Only the lines below from the one that holds "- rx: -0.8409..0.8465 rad" through the one that holds "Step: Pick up" should appear in the answer, copied exactly, end lines included and pictures omitted.

Start of INFORMATION SUPPLIED

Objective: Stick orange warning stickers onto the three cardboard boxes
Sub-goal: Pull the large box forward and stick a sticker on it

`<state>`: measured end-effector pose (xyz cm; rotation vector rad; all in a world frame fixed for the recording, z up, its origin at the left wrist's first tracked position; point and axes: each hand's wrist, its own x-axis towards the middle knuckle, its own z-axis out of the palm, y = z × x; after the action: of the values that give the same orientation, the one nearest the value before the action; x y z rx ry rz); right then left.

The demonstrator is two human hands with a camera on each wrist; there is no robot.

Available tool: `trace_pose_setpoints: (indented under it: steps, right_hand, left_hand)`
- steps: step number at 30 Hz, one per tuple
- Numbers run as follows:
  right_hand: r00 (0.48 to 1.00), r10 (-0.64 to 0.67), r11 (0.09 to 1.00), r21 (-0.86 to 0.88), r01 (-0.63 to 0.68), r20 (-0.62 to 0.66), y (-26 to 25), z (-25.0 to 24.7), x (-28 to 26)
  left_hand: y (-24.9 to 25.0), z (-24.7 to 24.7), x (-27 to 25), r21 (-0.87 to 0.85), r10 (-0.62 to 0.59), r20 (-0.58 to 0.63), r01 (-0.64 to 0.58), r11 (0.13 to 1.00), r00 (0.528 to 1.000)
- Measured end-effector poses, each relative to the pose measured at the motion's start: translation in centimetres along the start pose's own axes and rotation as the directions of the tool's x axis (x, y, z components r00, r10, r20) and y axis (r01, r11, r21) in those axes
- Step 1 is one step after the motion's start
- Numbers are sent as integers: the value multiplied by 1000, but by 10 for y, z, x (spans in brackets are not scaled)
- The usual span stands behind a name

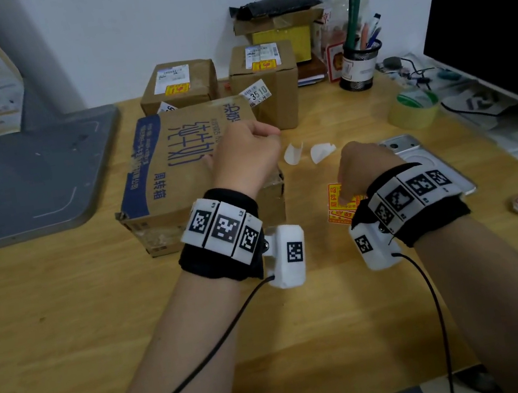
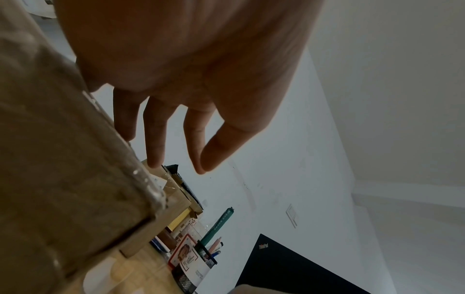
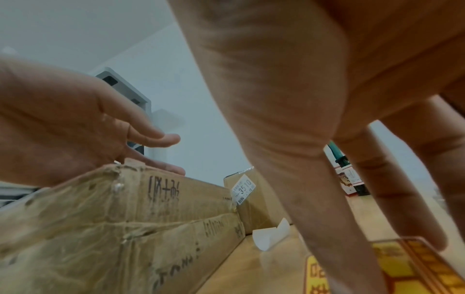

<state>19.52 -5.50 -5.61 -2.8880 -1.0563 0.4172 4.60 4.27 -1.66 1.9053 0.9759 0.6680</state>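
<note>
Three cardboard boxes stand on the wooden desk. The large blue-printed box (image 1: pixel 184 167) (image 2: pixel 62 159) (image 3: pixel 125 218) is nearest. Behind it are two small boxes (image 1: pixel 179 84) (image 1: pixel 266 85), each with an orange-yellow sticker on top. My left hand (image 1: pixel 250 149) (image 2: pixel 181 155) (image 3: pixel 156 151) hovers over the large box's right edge, fingers loose, holding nothing. My right hand (image 1: pixel 360 172) (image 3: pixel 395 262) reaches down to the orange stickers (image 1: pixel 341 203) (image 3: pixel 407 268) lying on the desk. Its thumb and forefinger tips touch the top one.
Two curled white backing papers (image 1: pixel 293 153) (image 3: pixel 269 236) lie between the boxes and my right hand. A silver device (image 1: pixel 415 156) sits under the right wrist. Further right are a tape roll (image 1: pixel 413 112), a pen cup (image 1: pixel 361 66) and a black monitor (image 1: pixel 495 19). A grey base (image 1: pixel 24 174) fills the left.
</note>
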Motion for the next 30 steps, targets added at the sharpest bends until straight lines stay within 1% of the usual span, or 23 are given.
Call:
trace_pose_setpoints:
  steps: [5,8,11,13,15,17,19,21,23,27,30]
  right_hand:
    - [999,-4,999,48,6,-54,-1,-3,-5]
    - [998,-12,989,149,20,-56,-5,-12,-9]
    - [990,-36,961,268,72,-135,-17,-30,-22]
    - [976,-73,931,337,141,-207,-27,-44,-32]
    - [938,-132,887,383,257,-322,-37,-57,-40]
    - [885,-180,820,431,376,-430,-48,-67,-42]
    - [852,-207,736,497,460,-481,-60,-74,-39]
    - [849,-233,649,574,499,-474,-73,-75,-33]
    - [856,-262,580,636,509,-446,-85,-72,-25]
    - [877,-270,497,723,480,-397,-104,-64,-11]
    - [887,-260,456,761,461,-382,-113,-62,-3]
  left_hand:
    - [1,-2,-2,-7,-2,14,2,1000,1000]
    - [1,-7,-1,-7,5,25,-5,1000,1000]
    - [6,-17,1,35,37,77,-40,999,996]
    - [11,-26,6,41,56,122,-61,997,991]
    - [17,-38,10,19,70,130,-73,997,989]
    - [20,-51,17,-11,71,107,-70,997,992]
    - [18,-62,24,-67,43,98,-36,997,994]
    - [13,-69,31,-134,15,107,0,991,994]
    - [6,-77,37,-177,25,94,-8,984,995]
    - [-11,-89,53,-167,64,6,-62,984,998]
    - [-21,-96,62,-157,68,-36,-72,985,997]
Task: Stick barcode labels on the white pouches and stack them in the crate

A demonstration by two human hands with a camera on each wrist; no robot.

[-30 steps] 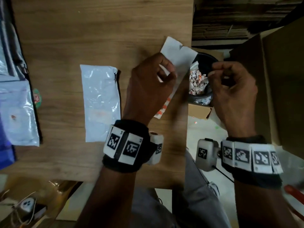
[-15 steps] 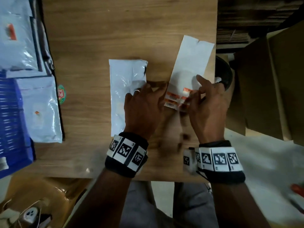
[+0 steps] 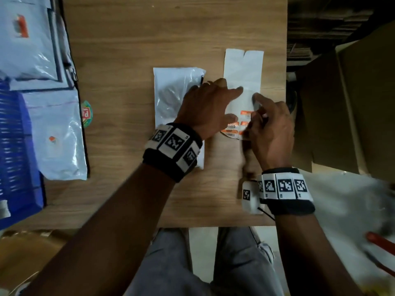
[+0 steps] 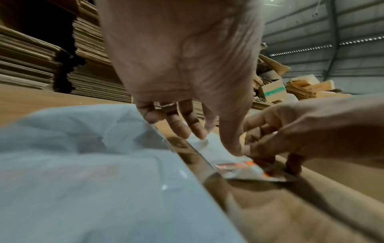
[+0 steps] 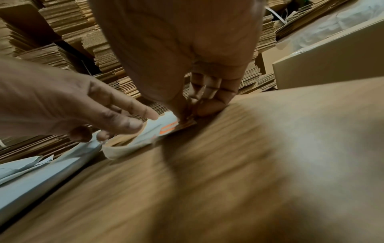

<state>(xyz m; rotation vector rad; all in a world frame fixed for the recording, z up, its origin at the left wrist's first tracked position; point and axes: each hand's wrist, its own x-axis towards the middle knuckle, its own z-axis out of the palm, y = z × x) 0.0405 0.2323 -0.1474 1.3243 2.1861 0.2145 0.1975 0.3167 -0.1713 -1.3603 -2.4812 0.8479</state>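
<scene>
Since the earlier frame, both hands are lying further up the label sheet (image 3: pixel 242 82), which is now lying straight on the table (image 3: pixel 136 39) just beside the white pouch (image 3: pixel 173 86). The left hand (image 3: pixel 206 105) is pressing it flat with straight, spread fingers, apparently keeping the backing from lifting. The right hand (image 3: pixel 270 129) is curling over the sheet's near end, thumb and fingertips pinching at an orange barcode label (image 3: pixel 245 113), probably picking up an edge to peel it. More pouches are lying at the left beside the blue crate (image 3: pixel 15 146), waiting their turn; the nearest pouch is not yet labelled.
</scene>
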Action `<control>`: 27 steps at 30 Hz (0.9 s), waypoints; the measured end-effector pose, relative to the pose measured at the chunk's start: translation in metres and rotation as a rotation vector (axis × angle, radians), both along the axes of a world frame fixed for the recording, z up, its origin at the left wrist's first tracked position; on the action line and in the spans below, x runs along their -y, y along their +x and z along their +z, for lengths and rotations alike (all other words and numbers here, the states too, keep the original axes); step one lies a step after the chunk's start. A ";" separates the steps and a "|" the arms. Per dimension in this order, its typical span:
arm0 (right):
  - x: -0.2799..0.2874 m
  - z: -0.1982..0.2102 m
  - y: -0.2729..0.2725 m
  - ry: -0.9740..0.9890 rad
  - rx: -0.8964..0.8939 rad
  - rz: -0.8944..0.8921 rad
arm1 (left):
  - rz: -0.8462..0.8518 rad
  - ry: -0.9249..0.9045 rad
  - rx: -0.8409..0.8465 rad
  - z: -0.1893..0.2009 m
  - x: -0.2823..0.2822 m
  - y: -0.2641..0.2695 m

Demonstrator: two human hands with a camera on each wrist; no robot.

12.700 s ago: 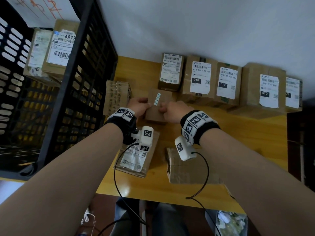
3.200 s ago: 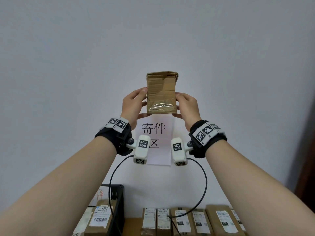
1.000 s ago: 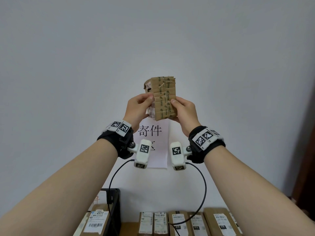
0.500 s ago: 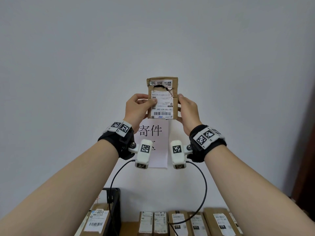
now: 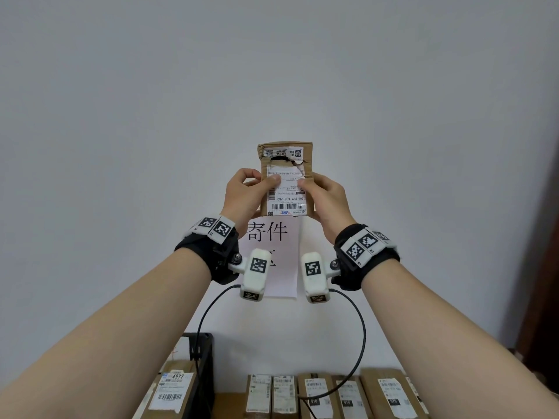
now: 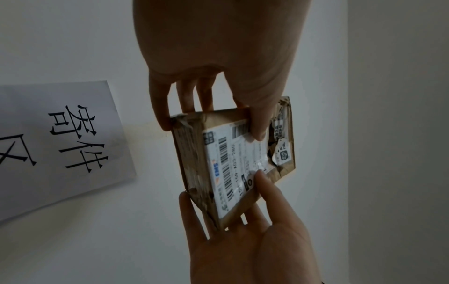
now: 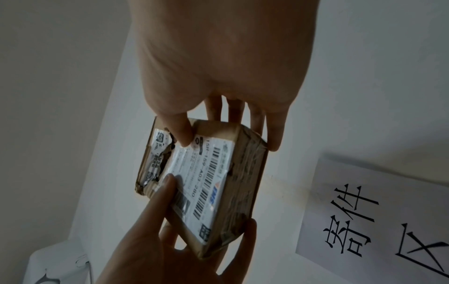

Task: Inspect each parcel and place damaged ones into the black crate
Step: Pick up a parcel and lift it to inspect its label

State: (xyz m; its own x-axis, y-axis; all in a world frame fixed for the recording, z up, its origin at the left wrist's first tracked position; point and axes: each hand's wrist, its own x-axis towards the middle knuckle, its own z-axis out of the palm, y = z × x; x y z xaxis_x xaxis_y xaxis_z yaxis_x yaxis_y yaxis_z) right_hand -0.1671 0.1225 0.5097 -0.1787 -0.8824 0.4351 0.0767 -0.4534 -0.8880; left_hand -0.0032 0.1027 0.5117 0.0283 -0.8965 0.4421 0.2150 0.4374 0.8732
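Cardboard parcel (image 5: 286,179) held upright at the centre of the head view, raised in front of the wall (image 5: 151,101) so that its labelled face turns toward the person. Left hand (image 5: 246,196) grips the parcel's edge at 9 o'clock, thumb laid on the label (image 5: 287,198) and fingers wrapped behind; right hand (image 5: 325,201) mirrors this at 3 o'clock. Both wrist views confirm the hold: thumbs press the front, fingers support the back, and the two side grips leave the label face uncovered. A ragged tear (image 5: 281,160) runs across the face toward 12 o'clock, splitting the label and opening the cardboard; the grips sit below it, so the damage stays exposed for checking. The lower end shows crumpled tape in the wrist views.

Judgement: the inspection step is in hand, and the tear marks this parcel as damaged, so it likely belongs in the crate (image 5: 202,358), whose black corner shows at 7 o'clock, already holding a labelled box (image 5: 174,388). Other parcels (image 5: 320,394) stand in a row along the bench (image 5: 230,403) at 6 o'clock, against the wall. A paper sign (image 5: 272,255) hangs behind the wrists. Lowering toward the crate calls for a firm side grip, since the torn face may give.
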 end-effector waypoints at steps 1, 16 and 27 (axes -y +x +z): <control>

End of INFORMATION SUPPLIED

ANSWER SPACE |
  - rx: -0.8409..0.8465 rad
  - z: -0.1893..0.2009 m
  - x: -0.2823..0.2822 m
  - y: -0.2641..0.2695 m

Demonstrator: two human hands with a camera on each wrist; no robot.

12.700 s ago: 
3.200 s ago: 
1.000 s ago: 
0.500 s ago: 
now: 
now: 
now: 

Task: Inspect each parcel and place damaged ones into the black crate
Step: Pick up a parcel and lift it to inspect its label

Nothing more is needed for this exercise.